(TASK DIRECTIONS) Print out the complete set of records below, exactly as they read.

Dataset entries
::::

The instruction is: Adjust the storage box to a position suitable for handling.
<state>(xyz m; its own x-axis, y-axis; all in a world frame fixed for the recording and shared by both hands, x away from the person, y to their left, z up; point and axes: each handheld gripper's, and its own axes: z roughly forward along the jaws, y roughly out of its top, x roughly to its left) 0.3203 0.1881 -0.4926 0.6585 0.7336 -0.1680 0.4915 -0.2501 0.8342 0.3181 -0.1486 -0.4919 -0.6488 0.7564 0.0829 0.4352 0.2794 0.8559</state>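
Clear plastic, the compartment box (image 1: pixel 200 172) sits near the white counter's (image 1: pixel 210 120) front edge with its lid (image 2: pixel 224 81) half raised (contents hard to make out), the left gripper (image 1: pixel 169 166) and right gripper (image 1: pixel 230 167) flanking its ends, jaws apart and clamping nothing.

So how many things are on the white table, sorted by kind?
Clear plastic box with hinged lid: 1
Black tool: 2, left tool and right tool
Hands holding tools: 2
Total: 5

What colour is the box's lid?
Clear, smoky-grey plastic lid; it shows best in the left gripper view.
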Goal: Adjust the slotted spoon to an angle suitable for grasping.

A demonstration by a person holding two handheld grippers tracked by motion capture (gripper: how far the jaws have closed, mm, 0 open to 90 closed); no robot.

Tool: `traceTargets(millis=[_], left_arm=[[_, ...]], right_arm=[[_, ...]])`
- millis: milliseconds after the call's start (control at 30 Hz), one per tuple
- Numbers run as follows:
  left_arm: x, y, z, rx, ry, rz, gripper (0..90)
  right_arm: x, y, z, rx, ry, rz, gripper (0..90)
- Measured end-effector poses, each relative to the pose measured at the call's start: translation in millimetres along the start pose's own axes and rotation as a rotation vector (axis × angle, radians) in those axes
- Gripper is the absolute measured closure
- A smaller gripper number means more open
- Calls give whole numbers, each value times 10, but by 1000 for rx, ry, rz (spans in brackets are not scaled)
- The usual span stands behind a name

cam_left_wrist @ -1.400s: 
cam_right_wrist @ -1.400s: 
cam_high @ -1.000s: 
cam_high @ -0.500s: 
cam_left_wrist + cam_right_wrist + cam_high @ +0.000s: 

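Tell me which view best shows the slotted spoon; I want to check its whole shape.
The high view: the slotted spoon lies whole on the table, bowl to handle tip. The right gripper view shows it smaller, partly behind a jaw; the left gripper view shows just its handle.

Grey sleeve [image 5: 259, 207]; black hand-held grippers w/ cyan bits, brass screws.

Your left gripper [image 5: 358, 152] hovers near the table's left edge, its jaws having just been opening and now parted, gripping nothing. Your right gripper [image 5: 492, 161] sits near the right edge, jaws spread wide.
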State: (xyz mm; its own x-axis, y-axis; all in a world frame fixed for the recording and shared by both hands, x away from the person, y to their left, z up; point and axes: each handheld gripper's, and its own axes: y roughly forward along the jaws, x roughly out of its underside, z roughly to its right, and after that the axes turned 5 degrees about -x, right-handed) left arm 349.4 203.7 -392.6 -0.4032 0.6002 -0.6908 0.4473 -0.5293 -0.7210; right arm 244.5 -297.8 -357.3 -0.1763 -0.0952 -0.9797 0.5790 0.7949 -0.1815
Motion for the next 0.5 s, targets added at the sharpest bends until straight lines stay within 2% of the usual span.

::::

(PROBLEM SOLUTION)
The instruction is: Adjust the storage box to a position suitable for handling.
<state>(xyz m; its own x-axis, y-axis; all in a world frame fixed for the recording and shared by both hands, x away from the person, y to their left, z up; point and axes: each handheld gripper's, and its own axes: z roughly forward along the jaws, y roughly out of its top, x roughly to its left) 0.3203 0.1881 -0.4926 0.6585 0.7336 -0.1680 0.4915 -0.2501 0.8342 0.3181 -0.1486 -0.4919 -0.6488 0.7564 0.0829 0.4352 0.2794 0.8559</state>
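Clear plastic, the compartment box (image 1: pixel 200 172) sits near the white counter's (image 1: pixel 210 120) front edge with its lid (image 2: pixel 224 81) half raised (contents hard to make out), the left gripper (image 1: pixel 169 166) and right gripper (image 1: pixel 230 167) flanking its ends, jaws apart and clamping nothing.

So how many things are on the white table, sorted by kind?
Clear plastic box with hinged lid: 1
Black tool: 2, left tool and right tool
Hands holding tools: 2
Total: 5

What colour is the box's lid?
Clear, smoky-grey plastic lid; it shows best in the left gripper view.
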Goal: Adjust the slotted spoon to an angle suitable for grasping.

A demonstration by a person holding two handheld grippers tracked by motion capture (gripper: how far the jaws have closed, mm, 0 open to 90 closed); no robot.

Tool: `traceTargets(millis=[_], left_arm=[[_, ...]], right_arm=[[_, ...]])`
- millis: milliseconds after the call's start (control at 30 Hz), one per tuple
- Numbers run as follows:
  left_arm: x, y, z, rx, ry, rz, gripper (0..90)
  right_arm: x, y, z, rx, ry, rz, gripper (0..90)
- Measured end-effector poses, each relative to the pose measured at the call's start: translation in millimetres along the start pose's own axes and rotation as a rotation vector (axis × angle, radians) in those axes
- Gripper is the absolute measured closure
- A smaller gripper number means more open
- Calls give whole numbers, each value times 10, but by 1000 for rx, ry, rz (spans in brackets are not scaled)
- The usual span stands behind a name

cam_left_wrist @ -1.400s: 
cam_right_wrist @ -1.400s: 
cam_high @ -1.000s: 
cam_high @ -0.500s: 
cam_left_wrist + cam_right_wrist + cam_high @ +0.000s: 

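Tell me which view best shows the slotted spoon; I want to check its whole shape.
The high view: the slotted spoon lies whole on the table, bowl to handle tip. The right gripper view shows it smaller, partly behind a jaw; the left gripper view shows just its handle.

Grey sleeve [image 5: 259, 207]; black hand-held grippers w/ cyan bits, brass screws.

Your left gripper [image 5: 358, 152] hovers near the table's left edge, its jaws having just been opening and now parted, gripping nothing. Your right gripper [image 5: 492, 161] sits near the right edge, jaws spread wide.
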State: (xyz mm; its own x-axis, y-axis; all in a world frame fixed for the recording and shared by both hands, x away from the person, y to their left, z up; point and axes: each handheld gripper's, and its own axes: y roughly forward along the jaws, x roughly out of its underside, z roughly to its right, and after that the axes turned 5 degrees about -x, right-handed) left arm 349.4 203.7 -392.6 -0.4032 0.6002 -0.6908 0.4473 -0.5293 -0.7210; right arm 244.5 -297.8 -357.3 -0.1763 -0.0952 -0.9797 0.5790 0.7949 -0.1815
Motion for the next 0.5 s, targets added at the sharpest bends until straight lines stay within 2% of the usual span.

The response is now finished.